All this was in telling contrast with the last time a prominent
politician entertained such an idea. In October 1999, Shingo
Nishimura, then the new vice minister of defense in the cabinet
of Prime Minister Keizo Obuchi, said in an interview that Japan's
failure to consider nuclear armament left it open to "rape" by
China.
The chorus of criticism that followed became so shrill that Mr.
Nishimura was forced to resign.
"What we are seeing is vastly accelerated change post 9/11," said
Robyn Lim, a professor of international relations at Nanzan
University, in Nagoya. "Japan has watched how nifty Putin's
diplomacy has been, deciding that Russia will cooperate on
missile defense with the United States, and the effects of this
will be transmitted here through China. China will build up even
faster than they might have.
"You have to wonder then," she said, "how long Japan can remain
the only non-nuclear power among the major countries in the
region?"
The nationalist-leaning Mr. Koizumi came into office just over a
year ago promising sweeping economic reforms, which he has
largely failed to deliver, earning him unfavorable ratings. But
he has used the alarm raised by the Sept. 11 attacks and the
hawkish sentiments of Japan's politicians to push through big
changes in Japan's defense posture.
Japan's neighbors have always regarded its non-nuclear status
with skepticism. Japan spends lavishly on nuclear energy,
promoting nuclear fuel enrichment programs that have produced
stockpiles of weapons-grade uranium. Japan's space program,
meanwhile, has developed rockets that could be converted into
missile launchers. Japan's mastery of these two technologies
already makes it a "virtual nuclear power," arms control experts
say.
Japanese conservatives have long been frustrated by a
Constitution that was written by the United States during the
postwar occupation, from 1945 to 1952. The Constitution prohibits
Japan from having an army or using force to settle disputes.
Revising this clause would require a two-thirds majority in both
houses of Parliament. Such backing would be difficult to achieve
because pacifism enjoys continuing popular support.
Rather than try to revise the Constitution, Mr. Koizumi has
simply decided to reinterpret it liberally.

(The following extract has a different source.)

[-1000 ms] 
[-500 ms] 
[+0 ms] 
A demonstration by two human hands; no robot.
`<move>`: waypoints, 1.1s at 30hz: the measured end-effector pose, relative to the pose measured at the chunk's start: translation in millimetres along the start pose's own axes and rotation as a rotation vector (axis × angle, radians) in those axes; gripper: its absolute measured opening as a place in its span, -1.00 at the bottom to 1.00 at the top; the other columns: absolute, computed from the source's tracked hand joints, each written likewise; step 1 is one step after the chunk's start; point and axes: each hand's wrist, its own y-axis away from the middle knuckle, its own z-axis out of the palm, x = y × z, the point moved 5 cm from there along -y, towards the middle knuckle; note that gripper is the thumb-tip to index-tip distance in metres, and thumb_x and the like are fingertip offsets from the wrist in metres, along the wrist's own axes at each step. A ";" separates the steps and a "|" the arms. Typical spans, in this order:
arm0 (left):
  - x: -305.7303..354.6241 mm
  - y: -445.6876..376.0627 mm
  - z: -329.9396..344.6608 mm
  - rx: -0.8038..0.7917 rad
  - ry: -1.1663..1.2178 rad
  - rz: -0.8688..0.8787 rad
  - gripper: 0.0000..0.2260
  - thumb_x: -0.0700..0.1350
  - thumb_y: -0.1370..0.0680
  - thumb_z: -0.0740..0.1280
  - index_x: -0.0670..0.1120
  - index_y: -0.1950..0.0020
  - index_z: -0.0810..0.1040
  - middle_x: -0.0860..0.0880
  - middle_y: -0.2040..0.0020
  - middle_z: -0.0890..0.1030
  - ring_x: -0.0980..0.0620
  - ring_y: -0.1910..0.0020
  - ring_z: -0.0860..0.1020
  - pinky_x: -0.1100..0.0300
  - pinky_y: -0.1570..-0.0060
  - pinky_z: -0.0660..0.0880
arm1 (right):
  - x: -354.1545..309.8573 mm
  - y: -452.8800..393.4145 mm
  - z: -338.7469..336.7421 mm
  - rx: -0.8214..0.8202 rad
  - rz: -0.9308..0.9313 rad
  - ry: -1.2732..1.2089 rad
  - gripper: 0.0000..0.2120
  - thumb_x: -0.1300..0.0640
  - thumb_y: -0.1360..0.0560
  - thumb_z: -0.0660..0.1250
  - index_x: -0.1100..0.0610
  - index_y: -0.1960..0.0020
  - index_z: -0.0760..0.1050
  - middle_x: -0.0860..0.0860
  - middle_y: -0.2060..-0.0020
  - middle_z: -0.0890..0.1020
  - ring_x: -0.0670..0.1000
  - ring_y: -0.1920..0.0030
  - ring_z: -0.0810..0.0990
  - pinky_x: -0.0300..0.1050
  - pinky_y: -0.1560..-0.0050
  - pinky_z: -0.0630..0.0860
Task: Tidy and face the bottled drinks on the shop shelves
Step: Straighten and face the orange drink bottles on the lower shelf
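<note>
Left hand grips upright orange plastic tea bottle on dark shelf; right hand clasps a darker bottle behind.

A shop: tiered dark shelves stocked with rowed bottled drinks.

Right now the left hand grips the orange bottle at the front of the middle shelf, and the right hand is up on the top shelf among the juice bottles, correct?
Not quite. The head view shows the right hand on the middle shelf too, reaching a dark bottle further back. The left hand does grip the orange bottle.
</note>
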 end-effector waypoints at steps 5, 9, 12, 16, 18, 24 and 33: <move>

With little
opposition, he dispatched warships overseas for the first time in
the postwar period, to the Indian Ocean in support of the
American campaign in Afghanistan.
This month, he is pushing a bill before Parliament that would
give Japan's armed forces much broader powers in an emergency.
"During the 1990's we had almost constant cabinet changes, and
you could describe the process as one of drifting or being
carried by the currents," said Yasuhiro Nakasone, a former prime
minister who has supported a more assertive defensive posture for
Japan. "What the Koizumi cabinet has been doing is trying to
recover the lost ground."
North Korea, an ally of China, first set off reappraisals of
Japan's defense needs when it test fired a ballistic missile over
Japan in 1998.
That missile launching also served to renew doubts here about
American guarantees of Japanese security under a longstanding
mutual defense treaty. Japanese complained bitterly that
Washington failed to share its reconnaissance intelligence and
gave the country no warning of the North Korean launching.
In response, Japan accelerated development of its own costly spy
satellite program, and politicians began discussing the need for
something beyond American guarantees to defend their country.
"Simply put, we doubt that the United States would sacrifice Los
Angeles for Tokyo," said Taro Kono, a member of Parliament. Mr.
Kono does not support nuclear armament, but he is one of a
growing number of young Liberal Democratic politicians who favor
constitutional reform to allow Japan to defend itself with
conventional arms.
Bush administration officials said they did not yet see any
substantial shift in Japan. "We see no change in Japan's policy,"
said Sean McCormack, a spokesman for the National Security
Council. "The U.S.-Japan alliance has never been stronger."